AIM OF THE TASK » If a line in the material below has the string "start", copy it out.

STORED DATA »
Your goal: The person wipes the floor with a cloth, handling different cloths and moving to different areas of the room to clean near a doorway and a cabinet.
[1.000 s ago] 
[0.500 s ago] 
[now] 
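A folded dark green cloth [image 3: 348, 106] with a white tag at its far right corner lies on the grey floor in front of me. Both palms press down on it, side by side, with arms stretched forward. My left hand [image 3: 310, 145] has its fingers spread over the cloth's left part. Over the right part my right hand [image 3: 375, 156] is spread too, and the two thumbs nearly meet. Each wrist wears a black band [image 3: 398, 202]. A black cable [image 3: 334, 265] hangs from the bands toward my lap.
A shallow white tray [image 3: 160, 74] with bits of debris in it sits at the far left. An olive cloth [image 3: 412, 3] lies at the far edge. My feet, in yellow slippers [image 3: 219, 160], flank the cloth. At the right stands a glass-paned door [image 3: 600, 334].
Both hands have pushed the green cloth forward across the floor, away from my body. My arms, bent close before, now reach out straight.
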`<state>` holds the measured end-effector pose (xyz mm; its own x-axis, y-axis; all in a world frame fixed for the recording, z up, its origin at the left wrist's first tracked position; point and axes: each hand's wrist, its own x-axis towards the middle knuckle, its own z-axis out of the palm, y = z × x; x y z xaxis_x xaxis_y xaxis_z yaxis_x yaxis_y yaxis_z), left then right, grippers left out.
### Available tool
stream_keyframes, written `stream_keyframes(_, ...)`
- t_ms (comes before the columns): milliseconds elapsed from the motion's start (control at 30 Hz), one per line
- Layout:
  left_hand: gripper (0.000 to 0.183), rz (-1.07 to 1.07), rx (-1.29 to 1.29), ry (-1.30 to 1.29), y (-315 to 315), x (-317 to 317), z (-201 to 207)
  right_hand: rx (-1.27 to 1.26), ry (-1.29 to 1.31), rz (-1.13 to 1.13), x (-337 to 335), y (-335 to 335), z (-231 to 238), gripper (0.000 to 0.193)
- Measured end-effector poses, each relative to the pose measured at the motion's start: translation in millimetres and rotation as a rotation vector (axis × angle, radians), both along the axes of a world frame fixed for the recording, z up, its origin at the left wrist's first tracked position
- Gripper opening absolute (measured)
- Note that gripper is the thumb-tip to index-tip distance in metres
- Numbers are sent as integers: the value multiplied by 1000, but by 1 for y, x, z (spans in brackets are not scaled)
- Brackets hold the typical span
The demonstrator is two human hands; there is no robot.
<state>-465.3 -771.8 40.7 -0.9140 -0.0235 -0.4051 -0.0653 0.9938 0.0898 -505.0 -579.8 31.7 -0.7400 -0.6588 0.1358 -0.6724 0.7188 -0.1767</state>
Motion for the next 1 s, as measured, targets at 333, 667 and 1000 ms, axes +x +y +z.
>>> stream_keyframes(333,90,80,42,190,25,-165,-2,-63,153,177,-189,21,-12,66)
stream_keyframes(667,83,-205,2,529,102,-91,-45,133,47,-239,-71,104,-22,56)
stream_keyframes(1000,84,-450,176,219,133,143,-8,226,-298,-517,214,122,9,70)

SOLUTION TO THIS TASK »
- t_ms (comes before the columns): milliseconds elapsed from the motion's start (control at 30 Hz), one per line
- Measured end-effector poses, each relative to the pose measured at the motion's start: translation in millimetres and rotation as a rotation vector (axis × angle, radians), both along the axes of a world frame fixed for the recording, z up, its origin at the left wrist's first tracked position

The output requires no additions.